● **What you will do**
Set the data down exactly as it stands, and keep its pictures out.
[[ Supplied information, beginning ]]
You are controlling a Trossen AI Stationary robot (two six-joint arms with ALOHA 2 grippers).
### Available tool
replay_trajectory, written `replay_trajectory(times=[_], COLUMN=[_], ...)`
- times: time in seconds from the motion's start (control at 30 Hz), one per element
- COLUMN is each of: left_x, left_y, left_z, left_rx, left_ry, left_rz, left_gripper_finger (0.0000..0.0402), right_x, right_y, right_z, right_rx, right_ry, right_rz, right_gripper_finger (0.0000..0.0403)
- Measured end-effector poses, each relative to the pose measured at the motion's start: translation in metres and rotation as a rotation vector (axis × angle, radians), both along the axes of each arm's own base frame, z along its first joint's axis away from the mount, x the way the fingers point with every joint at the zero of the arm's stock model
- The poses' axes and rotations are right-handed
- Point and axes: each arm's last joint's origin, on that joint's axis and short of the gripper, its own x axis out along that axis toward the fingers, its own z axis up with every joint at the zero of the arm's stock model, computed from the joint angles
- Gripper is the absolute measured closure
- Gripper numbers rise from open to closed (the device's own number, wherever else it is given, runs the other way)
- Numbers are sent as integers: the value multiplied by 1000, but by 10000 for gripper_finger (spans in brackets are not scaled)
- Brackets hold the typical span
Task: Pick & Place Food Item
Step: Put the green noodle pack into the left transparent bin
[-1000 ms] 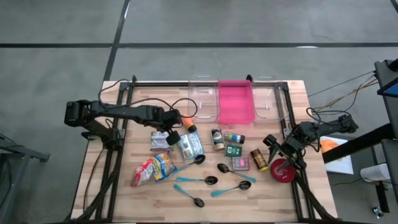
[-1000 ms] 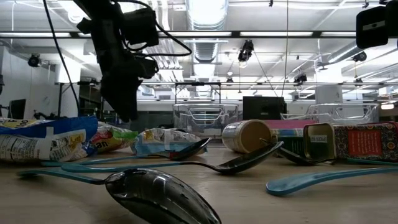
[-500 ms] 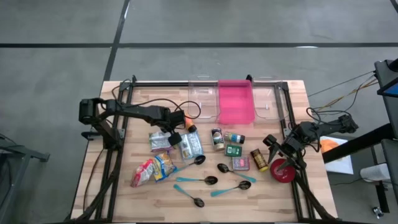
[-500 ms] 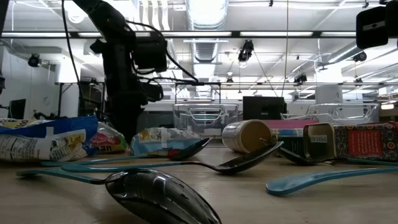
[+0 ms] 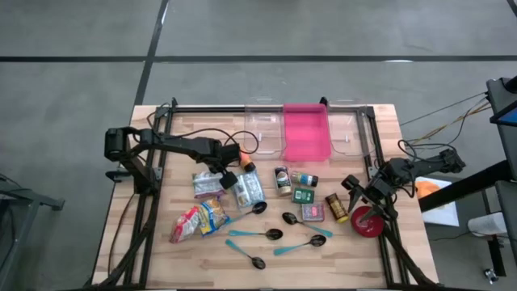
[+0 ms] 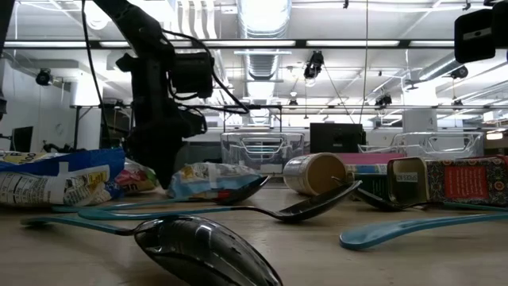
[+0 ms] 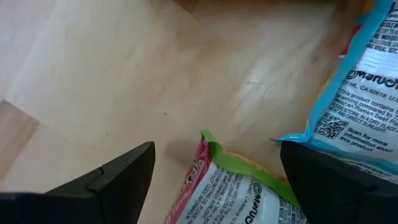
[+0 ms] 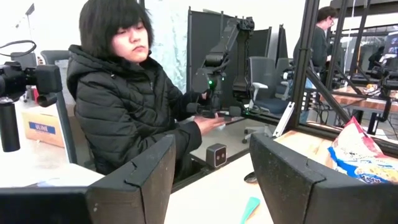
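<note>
The left gripper (image 7: 211, 180) has dropped over the last second, fingers spread wide and holding nothing, to straddle the red-and-green crinkly snack packet (image 7: 227, 186) lying on the wooden worktop (image 7: 124, 74), so closing looks next.

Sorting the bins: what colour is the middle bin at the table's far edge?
Bright pink bin, clearest in the high view.

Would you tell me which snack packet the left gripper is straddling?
The red-and-green packet, between the open left gripper; the blue packet lies beside it.
</note>
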Motion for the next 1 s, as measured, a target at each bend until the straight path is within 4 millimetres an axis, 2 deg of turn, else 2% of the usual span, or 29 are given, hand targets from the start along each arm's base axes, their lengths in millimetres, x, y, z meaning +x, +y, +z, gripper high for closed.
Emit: replay_trajectory(times=[0.17,0.3,1.0], left_x=[-2,-3,-2], left_y=[-1,-2,-1], left_z=[0,0,0], left_rx=[-18,-26,-20], left_ry=[24,32,21], left_rz=[17,18,37], left_gripper_finger=[65,102,384], right_x=[0,0,0], right_y=[0,0,0], right_z=[0,0,0], right_rx=[0,0,-1], right_ry=[0,0,-1], right_rz=[0,-1,0], right_gripper_finger=[197,197,197])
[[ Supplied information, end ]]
● **Response to the task**
You are controlling a Trossen AI Stationary robot (two six-joint arms with ALOHA 2 grippers).
### Available tool
replay_trajectory, written `replay_trajectory(times=[_], COLUMN=[_], ...)`
- times: time in seconds from the motion's start (control at 30 Hz), one per element
- COLUMN is each of: left_x, left_y, left_z, left_rx, left_ry, left_rz, left_gripper_finger (0.0000..0.0402), right_x, right_y, right_z, right_rx, right_ry, right_rz, right_gripper_finger (0.0000..0.0403)
- Measured end-effector poses, each relative to the pose measured at the motion's start: translation in metres and rotation as a rotation vector (axis × angle, radians), both along the axes of each arm's own base frame, z along its first joint's axis away from the mount, x the way the fingers point with every joint at the zero of the arm's stock model
- The poses' axes and rotations are right-handed
- Point and axes: each arm's last joint's origin, on that joint's axis and short of the gripper, its own x axis out along that axis toward the fingers, its own z axis up with every joint at the zero of the arm's stock model, computed from the joint angles
- Gripper is the absolute measured closure
- Gripper numbers rise from open to closed (the device's own number, wherever else it is given, runs the other way)
- Numbers are sent as integers: the value multiplied by 1000, but by 10000 for gripper_finger (spans in brackets are not scaled)
- Brackets hold the typical span
Task: Pick & Place Food Item
Step: Put the green noodle pack into the left transparent bin
[-1000 ms] 
[-1000 ms] 
[-500 ms] 
[-500 ms] 
[+0 ms] 
[+0 ms] 
[+0 ms] 
[+0 ms] 
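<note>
The left gripper (image 7: 211, 180) has dropped over the last second, fingers spread wide and holding nothing, to straddle the red-and-green crinkly snack packet (image 7: 227, 186) lying on the wooden worktop (image 7: 124, 74), so closing looks next.

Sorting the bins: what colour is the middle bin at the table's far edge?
Bright pink bin, clearest in the high view.

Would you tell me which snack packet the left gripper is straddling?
The red-and-green packet, between the open left gripper; the blue packet lies beside it.
</note>
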Motion for the next 1 s, as measured, a target at each bend until the straight path is within 4 millimetres an axis, 2 deg of turn, else 2% of the usual span, or 29 are given, hand targets from the start along each arm's base axes, their lengths in millimetres, x, y, z meaning +x, +y, +z, gripper high for closed.
Emit: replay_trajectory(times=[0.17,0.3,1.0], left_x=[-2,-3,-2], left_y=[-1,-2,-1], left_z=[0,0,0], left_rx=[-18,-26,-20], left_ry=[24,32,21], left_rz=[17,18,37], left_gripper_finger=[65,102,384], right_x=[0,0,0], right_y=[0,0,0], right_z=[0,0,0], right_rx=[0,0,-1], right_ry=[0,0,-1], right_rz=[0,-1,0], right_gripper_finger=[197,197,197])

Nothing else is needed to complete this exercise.